Exercise -
Please output the data exactly, minus pictures.

== Information supplied ==

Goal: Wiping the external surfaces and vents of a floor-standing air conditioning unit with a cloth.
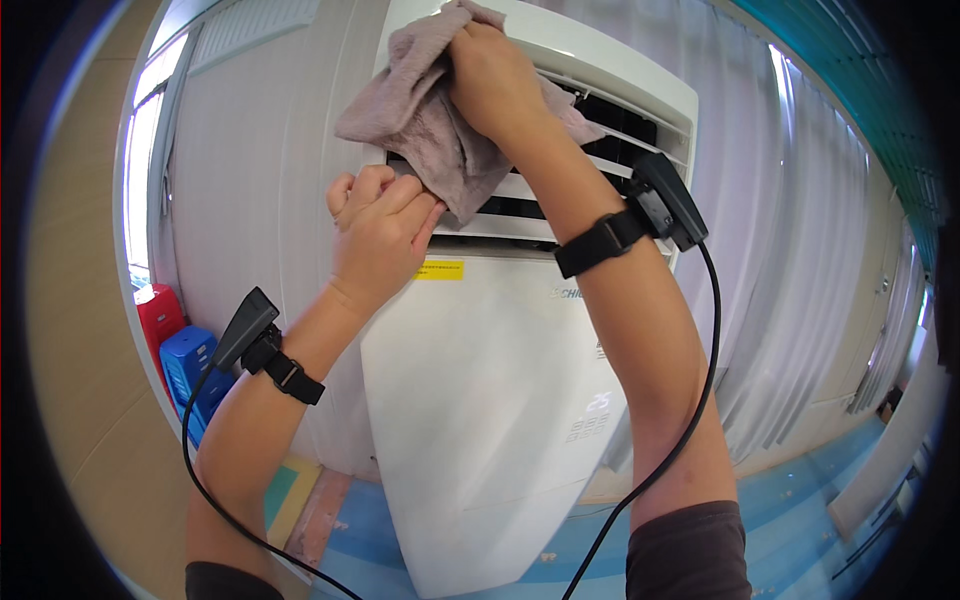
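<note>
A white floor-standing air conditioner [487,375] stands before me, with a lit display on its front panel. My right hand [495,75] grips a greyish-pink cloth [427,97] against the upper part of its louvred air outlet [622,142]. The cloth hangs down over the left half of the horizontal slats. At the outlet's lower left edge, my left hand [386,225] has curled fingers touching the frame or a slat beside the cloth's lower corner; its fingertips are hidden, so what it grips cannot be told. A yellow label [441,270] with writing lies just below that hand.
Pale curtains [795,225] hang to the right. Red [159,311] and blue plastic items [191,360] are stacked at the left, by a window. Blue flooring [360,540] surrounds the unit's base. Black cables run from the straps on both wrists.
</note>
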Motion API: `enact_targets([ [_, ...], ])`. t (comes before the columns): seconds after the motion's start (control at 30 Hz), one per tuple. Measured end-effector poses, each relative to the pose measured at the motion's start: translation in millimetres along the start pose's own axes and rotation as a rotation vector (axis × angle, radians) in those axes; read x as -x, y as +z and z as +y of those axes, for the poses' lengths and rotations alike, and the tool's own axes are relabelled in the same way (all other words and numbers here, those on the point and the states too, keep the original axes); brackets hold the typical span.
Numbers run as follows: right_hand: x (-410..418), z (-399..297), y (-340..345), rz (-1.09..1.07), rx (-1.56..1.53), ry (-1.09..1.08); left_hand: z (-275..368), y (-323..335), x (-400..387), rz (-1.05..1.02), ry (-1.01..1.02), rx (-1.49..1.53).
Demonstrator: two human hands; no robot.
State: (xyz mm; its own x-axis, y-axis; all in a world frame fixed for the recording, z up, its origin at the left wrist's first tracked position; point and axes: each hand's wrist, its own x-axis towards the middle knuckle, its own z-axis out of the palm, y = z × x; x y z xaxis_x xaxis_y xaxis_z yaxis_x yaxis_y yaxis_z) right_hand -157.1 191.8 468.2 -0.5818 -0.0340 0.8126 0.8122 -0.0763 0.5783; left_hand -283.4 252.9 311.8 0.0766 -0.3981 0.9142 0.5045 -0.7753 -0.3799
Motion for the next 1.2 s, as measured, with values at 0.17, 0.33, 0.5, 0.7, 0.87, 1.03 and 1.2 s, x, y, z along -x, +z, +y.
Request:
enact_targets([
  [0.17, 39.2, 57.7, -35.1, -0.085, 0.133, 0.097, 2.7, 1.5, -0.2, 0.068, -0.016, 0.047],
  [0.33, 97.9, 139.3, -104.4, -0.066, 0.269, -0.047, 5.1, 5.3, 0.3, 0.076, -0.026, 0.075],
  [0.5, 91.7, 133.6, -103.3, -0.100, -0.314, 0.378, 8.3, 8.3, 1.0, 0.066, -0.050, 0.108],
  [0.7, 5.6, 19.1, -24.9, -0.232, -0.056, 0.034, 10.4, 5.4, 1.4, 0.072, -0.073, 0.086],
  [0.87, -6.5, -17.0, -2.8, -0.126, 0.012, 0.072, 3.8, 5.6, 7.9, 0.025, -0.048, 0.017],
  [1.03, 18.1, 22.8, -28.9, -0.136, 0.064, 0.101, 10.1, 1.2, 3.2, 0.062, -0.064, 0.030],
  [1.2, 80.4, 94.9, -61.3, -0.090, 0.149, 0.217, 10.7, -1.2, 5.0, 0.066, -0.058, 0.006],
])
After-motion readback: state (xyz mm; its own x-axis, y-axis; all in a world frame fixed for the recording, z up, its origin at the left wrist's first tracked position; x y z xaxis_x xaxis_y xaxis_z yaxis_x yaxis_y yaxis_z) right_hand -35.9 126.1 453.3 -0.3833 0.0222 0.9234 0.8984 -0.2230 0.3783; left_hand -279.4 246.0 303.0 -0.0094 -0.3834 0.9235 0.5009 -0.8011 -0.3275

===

Your response -
Goal: Wiping the external surfaces and vents of a floor-standing air conditioning unit with a cloth.
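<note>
A white floor-standing air conditioner [487,375] stands before me, with a lit display on its front panel. My right hand [495,75] grips a greyish-pink cloth [427,97] against the upper part of its louvred air outlet [622,142]. The cloth hangs down over the left half of the horizontal slats. At the outlet's lower left edge, my left hand [386,225] has curled fingers touching the frame or a slat beside the cloth's lower corner; its fingertips are hidden, so what it grips cannot be told. A yellow label [441,270] with writing lies just below that hand.
Pale curtains [795,225] hang to the right. Red [159,311] and blue plastic items [191,360] are stacked at the left, by a window. Blue flooring [360,540] surrounds the unit's base. Black cables run from the straps on both wrists.
</note>
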Motion API: `enact_targets([ [_, ...], ])`. t (comes before the columns): seconds after the motion's start (control at 30 Hz), one per tuple. Measured end-effector poses, each relative to the pose measured at the motion's start: translation in millimetres along the start pose's own axes and rotation as a rotation vector (axis × angle, radians) in those axes; read x as -x, y as +z and z as +y of those axes, for the poses' lengths and rotations alike, and the tool's own axes are relabelled in the same way (all other words and numbers here, those on the point and the states too, keep the original axes); brackets hold the typical span.
Numbers run as follows: right_hand: x (-410..418), z (-399..297), y (-340..345), rz (-1.09..1.07), rx (-1.56..1.53), ry (-1.09..1.08); left_hand: z (-275..368), y (-323..335), x (-400..387), rz (-1.05..1.02), ry (-1.01..1.02), rx (-1.49..1.53).
Demonstrator: two human hands; no robot.
State: (xyz mm; its own x-axis, y-axis; all in a world frame fixed for the recording, z up, its origin at the left wrist's first tracked position; point and axes: each hand's wrist, its own x-axis towards the middle knuckle, its own z-axis out of the palm, y = z × x; x y z xaxis_x xaxis_y xaxis_z yaxis_x yaxis_y yaxis_z) right_hand -157.1 191.8 468.2 -0.5818 -0.0340 0.8126 0.8122 -0.0763 0.5783; left_hand -283.4 252.9 311.8 0.0766 -0.3981 0.9142 0.5045 -0.7753 -0.3799
Motion for the next 1.2 s, as measured, with values at 0.17, 0.33, 0.5, 0.7, 0.87, 1.03 and 1.2 s, x, y, z along -x, +z, +y.
Request:
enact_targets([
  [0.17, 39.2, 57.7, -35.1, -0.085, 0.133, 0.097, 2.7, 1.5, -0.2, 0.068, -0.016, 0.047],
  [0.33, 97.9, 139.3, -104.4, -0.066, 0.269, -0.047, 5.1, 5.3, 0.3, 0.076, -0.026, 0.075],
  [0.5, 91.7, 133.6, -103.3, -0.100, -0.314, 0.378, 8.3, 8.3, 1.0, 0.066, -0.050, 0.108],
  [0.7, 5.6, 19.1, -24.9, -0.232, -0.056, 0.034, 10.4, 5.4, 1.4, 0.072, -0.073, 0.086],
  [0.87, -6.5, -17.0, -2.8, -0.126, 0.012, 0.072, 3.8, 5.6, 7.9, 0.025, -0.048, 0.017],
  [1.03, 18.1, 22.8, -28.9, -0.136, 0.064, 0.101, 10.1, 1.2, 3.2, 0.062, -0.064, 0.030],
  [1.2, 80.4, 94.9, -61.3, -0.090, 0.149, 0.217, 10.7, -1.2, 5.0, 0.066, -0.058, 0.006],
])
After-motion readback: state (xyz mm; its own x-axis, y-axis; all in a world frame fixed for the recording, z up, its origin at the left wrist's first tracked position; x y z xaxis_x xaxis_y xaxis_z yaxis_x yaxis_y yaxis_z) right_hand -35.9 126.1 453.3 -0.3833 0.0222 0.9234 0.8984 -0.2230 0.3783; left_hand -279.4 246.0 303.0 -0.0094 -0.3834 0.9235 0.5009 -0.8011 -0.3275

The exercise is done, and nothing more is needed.